Digitizing Lost Worlds
East Hemisphere with fantasy elements, 1570New World map, 1550

Housed in Special Collections, the Boswell treasure-trove comprises 1,525 maps and about 2,500 supporting books and atlases. The maps – dated from before 1500 to 1901 – illustrate the development of the art and science of cartography in the Western world. They are considered some of the Special Collections' most important holdings.

Here there are intriguing maps of a strange New World as it appeared to the first European explorers in the 1500s; maps showing Terra Incognita – Antarctica – circling the bottom of the globe; maps portraying California as a huge offshore island; battle maps of Boston and New York during the Revolutionary War; maps of the ever-changing political frontiers of Europe.

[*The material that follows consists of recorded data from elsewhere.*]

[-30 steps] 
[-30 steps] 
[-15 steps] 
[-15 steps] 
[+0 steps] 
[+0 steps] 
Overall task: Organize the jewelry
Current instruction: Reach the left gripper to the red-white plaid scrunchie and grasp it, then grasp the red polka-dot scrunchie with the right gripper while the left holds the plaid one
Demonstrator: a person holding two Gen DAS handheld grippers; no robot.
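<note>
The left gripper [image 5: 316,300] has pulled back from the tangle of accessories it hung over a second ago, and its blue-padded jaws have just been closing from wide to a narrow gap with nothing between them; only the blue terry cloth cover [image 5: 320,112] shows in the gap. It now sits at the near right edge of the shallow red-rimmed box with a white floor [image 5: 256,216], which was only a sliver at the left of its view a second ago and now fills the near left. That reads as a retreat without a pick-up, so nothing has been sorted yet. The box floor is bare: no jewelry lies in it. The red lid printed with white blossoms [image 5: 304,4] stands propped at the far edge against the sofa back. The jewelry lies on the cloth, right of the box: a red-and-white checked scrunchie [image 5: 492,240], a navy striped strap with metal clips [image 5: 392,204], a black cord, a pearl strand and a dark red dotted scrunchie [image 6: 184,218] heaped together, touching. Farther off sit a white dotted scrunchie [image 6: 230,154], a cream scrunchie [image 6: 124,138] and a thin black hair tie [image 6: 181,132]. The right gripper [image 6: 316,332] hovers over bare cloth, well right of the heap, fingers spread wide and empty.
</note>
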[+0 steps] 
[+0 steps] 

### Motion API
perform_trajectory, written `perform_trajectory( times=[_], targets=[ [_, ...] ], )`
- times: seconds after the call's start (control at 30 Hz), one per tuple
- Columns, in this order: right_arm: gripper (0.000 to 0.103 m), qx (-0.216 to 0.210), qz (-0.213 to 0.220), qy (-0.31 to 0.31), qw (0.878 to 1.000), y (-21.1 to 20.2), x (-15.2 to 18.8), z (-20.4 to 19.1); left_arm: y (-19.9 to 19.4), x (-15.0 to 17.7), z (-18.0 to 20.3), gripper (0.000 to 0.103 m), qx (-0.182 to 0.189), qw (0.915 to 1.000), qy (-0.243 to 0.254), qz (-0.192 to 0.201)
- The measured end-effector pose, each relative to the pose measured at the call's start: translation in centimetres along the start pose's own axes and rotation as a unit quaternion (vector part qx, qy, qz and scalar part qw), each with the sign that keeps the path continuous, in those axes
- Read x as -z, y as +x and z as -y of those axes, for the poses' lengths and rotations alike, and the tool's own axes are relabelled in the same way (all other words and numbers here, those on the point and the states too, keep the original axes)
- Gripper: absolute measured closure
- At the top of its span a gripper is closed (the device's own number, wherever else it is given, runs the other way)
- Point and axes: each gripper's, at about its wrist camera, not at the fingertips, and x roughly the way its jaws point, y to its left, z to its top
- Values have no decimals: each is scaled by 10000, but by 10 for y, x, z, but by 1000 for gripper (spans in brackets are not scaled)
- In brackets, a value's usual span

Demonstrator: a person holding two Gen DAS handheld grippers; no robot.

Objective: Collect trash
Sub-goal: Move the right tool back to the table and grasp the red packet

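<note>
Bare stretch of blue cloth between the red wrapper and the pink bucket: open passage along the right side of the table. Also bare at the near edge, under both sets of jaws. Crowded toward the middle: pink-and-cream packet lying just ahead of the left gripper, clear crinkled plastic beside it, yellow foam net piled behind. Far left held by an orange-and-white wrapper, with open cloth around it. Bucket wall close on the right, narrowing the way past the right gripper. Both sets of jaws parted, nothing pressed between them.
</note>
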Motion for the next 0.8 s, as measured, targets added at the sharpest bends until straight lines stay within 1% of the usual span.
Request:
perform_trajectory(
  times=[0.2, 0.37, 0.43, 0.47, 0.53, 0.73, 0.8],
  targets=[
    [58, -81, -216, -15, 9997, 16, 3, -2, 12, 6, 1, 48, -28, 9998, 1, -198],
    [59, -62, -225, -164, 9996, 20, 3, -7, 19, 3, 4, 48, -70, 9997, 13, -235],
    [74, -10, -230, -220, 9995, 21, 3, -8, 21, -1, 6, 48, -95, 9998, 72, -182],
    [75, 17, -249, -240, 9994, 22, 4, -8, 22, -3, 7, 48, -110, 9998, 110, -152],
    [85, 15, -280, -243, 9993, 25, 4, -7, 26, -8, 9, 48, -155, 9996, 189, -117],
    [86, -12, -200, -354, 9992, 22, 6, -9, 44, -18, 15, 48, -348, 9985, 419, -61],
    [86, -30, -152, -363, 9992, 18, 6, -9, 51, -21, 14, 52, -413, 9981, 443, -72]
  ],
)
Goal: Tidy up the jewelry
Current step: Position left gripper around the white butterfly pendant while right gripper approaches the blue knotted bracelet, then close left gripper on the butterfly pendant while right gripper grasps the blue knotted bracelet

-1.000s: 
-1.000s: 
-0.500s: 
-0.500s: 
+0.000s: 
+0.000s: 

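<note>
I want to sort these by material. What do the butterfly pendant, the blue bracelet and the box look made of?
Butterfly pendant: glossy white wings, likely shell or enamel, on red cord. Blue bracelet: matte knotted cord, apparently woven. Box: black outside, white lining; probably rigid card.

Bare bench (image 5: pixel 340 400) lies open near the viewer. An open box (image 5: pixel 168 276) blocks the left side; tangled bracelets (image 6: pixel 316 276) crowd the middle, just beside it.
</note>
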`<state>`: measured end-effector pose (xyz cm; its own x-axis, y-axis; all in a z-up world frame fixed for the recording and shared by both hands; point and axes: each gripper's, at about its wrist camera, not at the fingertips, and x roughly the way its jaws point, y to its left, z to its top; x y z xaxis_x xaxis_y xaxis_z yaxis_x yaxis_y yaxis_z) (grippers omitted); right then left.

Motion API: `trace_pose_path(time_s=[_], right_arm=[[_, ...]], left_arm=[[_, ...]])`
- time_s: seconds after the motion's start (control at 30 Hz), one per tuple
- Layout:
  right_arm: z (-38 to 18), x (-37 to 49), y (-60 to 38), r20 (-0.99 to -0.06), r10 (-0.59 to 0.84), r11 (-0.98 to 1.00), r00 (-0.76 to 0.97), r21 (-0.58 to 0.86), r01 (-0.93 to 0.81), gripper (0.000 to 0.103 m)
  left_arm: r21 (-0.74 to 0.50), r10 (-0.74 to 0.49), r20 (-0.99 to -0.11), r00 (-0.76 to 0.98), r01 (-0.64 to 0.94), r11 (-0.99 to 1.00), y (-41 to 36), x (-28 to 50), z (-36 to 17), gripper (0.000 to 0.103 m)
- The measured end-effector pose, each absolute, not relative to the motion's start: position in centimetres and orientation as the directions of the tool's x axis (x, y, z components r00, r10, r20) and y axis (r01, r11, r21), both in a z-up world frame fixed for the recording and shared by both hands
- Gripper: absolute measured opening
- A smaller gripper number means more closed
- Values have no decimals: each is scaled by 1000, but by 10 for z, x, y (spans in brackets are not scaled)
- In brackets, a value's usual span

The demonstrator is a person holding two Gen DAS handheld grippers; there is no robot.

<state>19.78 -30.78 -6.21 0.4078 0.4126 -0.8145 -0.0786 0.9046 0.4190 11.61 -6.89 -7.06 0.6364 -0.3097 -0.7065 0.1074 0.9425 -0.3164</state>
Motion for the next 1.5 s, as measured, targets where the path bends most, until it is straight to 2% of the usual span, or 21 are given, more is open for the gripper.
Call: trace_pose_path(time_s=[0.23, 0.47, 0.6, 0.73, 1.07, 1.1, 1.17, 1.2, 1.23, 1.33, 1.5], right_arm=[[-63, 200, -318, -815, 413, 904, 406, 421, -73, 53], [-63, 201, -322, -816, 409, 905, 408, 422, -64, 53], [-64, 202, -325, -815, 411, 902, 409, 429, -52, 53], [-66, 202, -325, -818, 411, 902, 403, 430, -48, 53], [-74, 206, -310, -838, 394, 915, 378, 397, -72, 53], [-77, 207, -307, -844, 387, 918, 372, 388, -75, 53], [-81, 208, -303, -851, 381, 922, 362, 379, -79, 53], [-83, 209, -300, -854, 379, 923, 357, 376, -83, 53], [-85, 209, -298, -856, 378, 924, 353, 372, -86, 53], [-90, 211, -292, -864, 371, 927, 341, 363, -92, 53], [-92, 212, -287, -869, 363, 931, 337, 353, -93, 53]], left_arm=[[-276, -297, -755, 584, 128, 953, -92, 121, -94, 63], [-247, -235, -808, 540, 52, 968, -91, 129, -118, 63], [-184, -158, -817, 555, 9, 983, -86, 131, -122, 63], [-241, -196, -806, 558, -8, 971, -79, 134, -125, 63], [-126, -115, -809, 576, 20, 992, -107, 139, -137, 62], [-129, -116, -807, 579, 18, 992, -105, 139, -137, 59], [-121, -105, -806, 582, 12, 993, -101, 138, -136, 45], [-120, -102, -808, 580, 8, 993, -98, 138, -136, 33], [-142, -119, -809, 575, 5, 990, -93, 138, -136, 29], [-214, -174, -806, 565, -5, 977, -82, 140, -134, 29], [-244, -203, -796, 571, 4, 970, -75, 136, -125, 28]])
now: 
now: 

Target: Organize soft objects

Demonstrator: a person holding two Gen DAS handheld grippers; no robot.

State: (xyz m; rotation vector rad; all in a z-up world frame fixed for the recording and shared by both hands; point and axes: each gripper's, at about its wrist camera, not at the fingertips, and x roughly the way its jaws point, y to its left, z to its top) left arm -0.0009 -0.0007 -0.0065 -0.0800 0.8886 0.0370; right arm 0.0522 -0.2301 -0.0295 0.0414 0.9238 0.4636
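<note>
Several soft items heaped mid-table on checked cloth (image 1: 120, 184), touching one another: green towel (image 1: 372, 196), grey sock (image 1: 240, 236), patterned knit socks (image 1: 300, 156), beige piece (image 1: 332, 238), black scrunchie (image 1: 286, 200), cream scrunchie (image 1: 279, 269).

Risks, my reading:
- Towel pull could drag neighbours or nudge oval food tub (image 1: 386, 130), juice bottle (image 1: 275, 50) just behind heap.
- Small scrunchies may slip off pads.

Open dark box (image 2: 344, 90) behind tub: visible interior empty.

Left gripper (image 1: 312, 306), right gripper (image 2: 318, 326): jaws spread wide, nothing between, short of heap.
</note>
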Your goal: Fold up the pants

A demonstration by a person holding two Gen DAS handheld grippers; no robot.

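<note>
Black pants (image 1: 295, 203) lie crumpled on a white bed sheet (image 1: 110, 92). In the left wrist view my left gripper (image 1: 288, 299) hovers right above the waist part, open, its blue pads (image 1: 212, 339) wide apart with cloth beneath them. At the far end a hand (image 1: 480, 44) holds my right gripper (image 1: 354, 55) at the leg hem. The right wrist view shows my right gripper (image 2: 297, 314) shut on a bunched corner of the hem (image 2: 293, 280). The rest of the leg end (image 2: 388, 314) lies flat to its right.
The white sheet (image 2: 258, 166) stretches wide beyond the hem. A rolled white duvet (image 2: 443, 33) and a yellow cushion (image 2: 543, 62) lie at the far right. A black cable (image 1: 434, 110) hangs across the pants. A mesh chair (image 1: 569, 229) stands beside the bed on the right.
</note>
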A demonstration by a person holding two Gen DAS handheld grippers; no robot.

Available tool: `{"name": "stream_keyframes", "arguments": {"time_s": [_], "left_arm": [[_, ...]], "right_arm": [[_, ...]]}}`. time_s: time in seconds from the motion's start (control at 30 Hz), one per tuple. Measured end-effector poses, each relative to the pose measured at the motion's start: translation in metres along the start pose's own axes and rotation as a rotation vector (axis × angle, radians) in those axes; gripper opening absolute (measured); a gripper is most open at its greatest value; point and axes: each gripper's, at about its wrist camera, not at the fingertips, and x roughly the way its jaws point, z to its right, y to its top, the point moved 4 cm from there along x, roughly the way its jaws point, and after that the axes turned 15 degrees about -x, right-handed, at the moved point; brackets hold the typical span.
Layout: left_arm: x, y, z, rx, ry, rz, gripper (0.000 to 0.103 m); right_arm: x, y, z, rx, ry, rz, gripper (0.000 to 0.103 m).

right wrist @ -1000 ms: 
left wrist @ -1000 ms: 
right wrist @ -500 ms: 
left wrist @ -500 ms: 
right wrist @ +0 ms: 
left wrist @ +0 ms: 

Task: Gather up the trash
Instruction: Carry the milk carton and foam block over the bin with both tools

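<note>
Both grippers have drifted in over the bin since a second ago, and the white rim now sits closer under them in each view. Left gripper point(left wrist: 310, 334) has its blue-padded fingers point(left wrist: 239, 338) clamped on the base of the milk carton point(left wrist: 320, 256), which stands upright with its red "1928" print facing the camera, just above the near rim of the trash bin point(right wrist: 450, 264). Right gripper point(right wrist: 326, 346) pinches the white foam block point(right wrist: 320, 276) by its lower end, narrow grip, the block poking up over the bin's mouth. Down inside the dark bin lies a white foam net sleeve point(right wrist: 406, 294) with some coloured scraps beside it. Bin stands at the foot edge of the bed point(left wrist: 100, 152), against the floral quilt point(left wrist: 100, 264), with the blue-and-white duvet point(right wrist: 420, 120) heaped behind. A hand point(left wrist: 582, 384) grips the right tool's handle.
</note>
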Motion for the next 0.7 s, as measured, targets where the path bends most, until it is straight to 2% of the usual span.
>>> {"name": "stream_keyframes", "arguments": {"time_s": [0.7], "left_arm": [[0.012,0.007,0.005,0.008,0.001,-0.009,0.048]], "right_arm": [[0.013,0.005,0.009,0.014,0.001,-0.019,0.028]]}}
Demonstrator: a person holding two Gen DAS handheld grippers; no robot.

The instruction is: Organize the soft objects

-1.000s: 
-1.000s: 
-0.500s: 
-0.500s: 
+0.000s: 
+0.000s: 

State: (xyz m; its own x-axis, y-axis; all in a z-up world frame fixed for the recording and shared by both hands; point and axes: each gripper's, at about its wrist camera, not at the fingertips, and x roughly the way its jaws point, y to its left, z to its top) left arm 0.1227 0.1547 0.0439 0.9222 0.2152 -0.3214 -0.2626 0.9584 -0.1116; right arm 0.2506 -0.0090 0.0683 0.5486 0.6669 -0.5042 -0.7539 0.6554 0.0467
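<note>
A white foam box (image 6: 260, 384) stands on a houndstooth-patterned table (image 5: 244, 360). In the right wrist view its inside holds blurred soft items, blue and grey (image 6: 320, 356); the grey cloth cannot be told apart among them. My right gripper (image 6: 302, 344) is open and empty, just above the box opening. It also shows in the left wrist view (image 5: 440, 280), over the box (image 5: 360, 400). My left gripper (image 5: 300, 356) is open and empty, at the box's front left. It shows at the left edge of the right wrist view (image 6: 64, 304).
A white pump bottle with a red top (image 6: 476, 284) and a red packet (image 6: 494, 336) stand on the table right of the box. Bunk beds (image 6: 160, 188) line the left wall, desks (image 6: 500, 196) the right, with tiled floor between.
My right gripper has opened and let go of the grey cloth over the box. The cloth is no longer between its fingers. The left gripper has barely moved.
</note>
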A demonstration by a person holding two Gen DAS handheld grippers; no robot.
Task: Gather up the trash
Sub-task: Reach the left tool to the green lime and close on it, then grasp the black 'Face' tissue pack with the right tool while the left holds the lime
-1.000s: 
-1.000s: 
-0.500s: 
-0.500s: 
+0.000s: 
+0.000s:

"The Library of Congress and the New York Public Library possess the definitive collections of cartography in the nation," acknowledges Albert R. Vogeler, the volunteer curator of the Boswell Collection, "but Cal State Fullerton has by far the finest assemblage of early maps in the California State University system." Curator since 1994, Vogeler previously taught in the liberal studies and history departments and has long been a member of the Patrons of the Library's Board of Governors.

It all began in 1971 when founding Librarian Ernest W. Toy and Boswell, an antiquarian map and rare book authority, founded the collection with 54 maps. By 1985 it had reached its projected size, in part assisted by gifts from the Patrons of the Library. Since then the university has served twice as a venue for the California Map Society's annual meetings and the collection has been the subject of three of the society's illustrated lectures.